*EXERCISE INSTRUCTIONS:* Each line from the top of the listing down to and including the line with "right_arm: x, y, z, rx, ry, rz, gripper" must be duplicated exactly; pictures are to be skipped.

........

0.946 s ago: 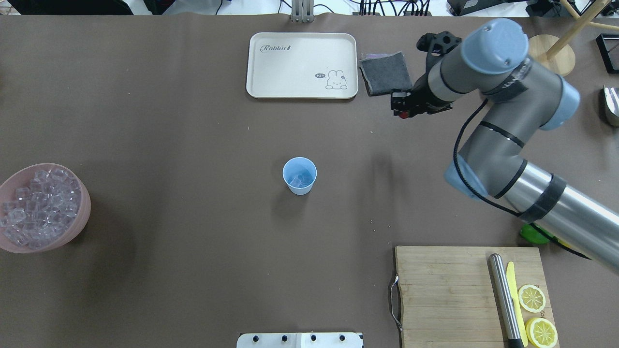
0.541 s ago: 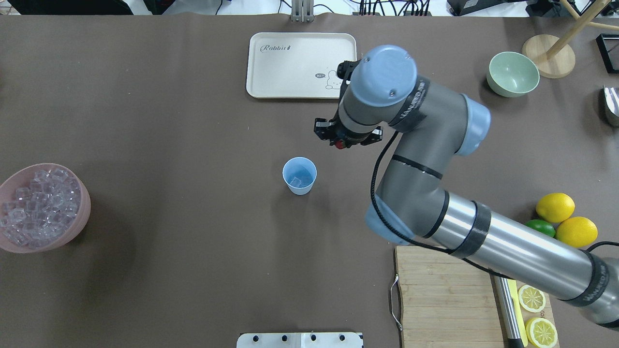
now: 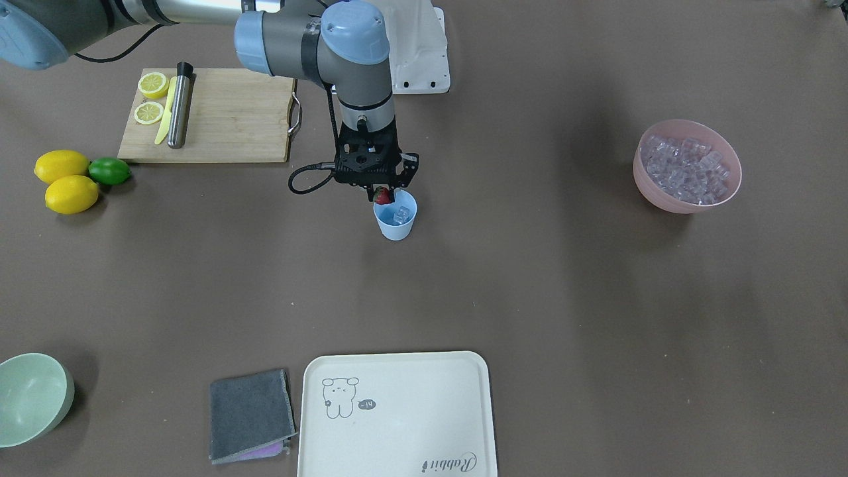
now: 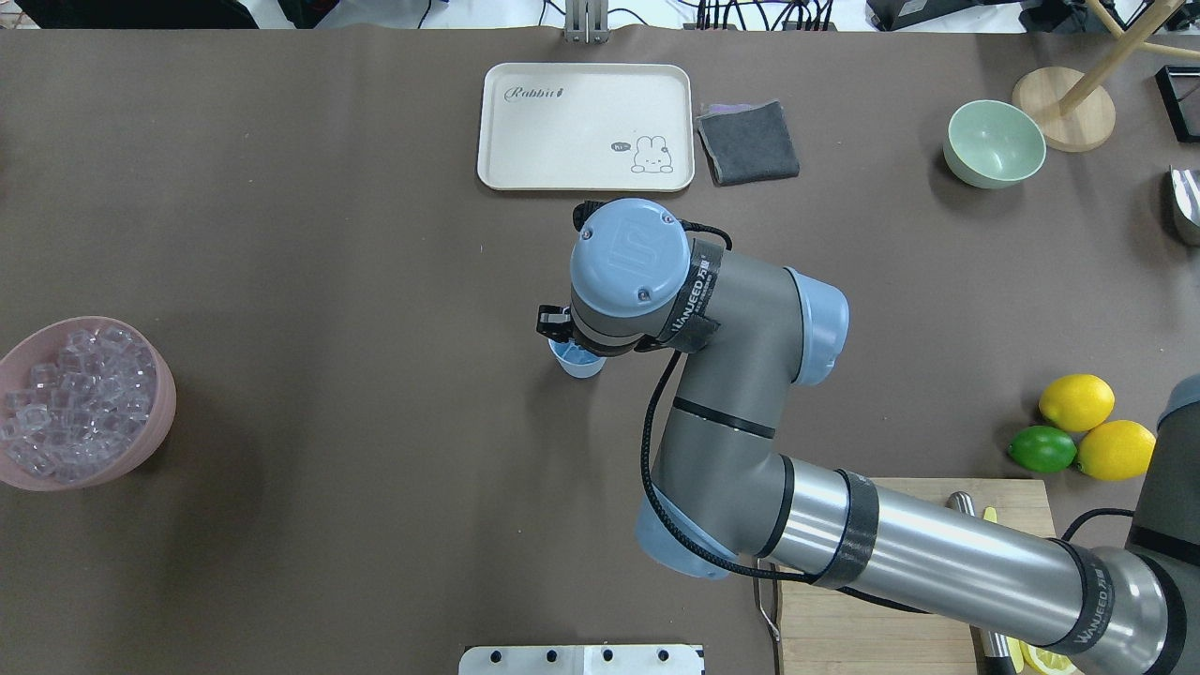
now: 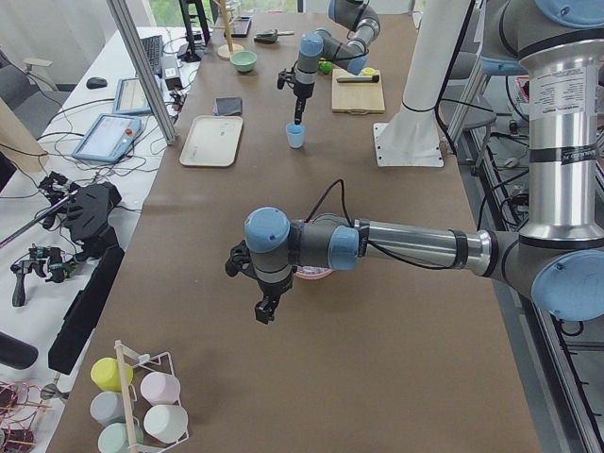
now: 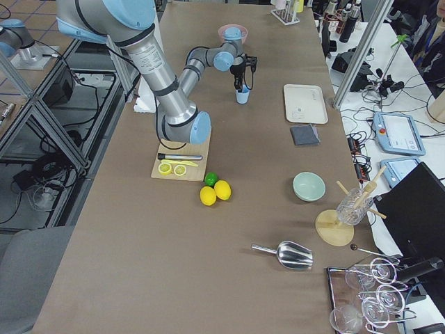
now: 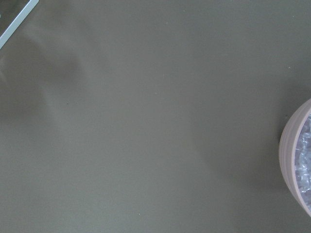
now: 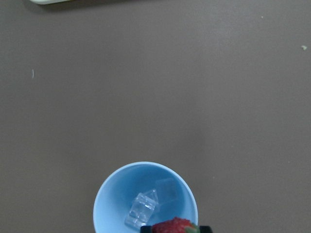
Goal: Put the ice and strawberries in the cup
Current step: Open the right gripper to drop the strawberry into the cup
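Out on the open middle of the table (image 3: 530, 298), well away from every edge, the right gripper (image 3: 383, 196) hangs straight down over the cup (image 3: 395, 226), its two fingers closed on the strawberry (image 8: 172, 226). From where I stand, the berry sits above the rim on the robot's side rather than over the centre, and two pieces of ice (image 8: 146, 208) lie at the bottom of the cup. I'd say the drop is the step in hand. To do it well, the gripper should slide a touch toward the middle of the opening first. It should then go low and open without brushing the rim, since a light plastic cup would tip easily. The left gripper (image 5: 265, 310) hangs by the bowl (image 3: 686, 199) of ice near the table's left end. Whether it is open I cannot tell.
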Tool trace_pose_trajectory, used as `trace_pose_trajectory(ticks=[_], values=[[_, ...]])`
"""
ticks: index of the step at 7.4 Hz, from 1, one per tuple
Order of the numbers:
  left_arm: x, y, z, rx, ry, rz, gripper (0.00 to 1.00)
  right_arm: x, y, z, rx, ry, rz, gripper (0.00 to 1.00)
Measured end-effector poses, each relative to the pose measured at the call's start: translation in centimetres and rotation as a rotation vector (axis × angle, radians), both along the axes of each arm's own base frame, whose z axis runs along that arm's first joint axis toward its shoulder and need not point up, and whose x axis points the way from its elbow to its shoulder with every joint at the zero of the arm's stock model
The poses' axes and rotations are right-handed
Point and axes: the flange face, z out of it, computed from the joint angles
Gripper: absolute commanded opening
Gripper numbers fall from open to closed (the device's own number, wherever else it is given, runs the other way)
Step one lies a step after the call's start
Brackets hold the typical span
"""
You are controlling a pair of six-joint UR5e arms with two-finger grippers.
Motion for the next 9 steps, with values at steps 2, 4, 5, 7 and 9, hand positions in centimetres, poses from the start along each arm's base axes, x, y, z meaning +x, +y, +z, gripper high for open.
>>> trace_pose_trajectory(ticks=[2,4,5,7,9], values=[[0.0,0.7,0.6,0.004,0.000,0.000,0.98,-0.7,0.8,-0.3,-0.013,-0.005,0.005,0.71],[-0.1,1.1,0.9,0.011,0.001,0.000,0.98,-0.8,0.7,-1.0,-0.017,-0.018,0.017,0.97],[-0.1,1.2,1.1,0.010,0.000,0.000,0.98,-0.7,0.6,-1.2,-0.015,-0.021,0.020,0.98],[-0.1,1.2,1.5,0.004,0.000,0.000,0.98,0.0,-0.4,-1.4,-0.009,-0.023,0.028,0.99],[0.0,1.3,1.7,-0.003,-0.001,0.001,0.98,2.2,-2.8,-1.5,-0.056,-0.046,0.016,0.99]])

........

*SOLUTION FOR THIS EXERCISE:*
0.946 s ago: 
0.541 s ago: 
now: 
now: 
now: 
now: 
now: 
now: 
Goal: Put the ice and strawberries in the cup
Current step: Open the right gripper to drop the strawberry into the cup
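Out on the open middle of the table (image 3: 530, 298), well away from every edge, the right gripper (image 3: 383, 196) hangs straight down over the cup (image 3: 395, 226), its two fingers closed on the strawberry (image 8: 172, 226). From where I stand, the berry sits above the rim on the robot's side rather than over the centre, and two pieces of ice (image 8: 146, 208) lie at the bottom of the cup. I'd say the drop is the step in hand. To do it well, the gripper should slide a touch toward the middle of the opening first. It should then go low and open without brushing the rim, since a light plastic cup would tip easily. The left gripper (image 5: 265, 310) hangs by the bowl (image 3: 686, 199) of ice near the table's left end. Whether it is open I cannot tell.
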Tool trace_pose_trajectory, used as `trace_pose_trajectory(ticks=[_], values=[[_, ...]])`
"""
ticks: index of the step at 7.4 Hz, from 1, one per tuple
Order of the numbers:
  left_arm: x, y, z, rx, ry, rz, gripper (0.00 to 1.00)
  right_arm: x, y, z, rx, ry, rz, gripper (0.00 to 1.00)

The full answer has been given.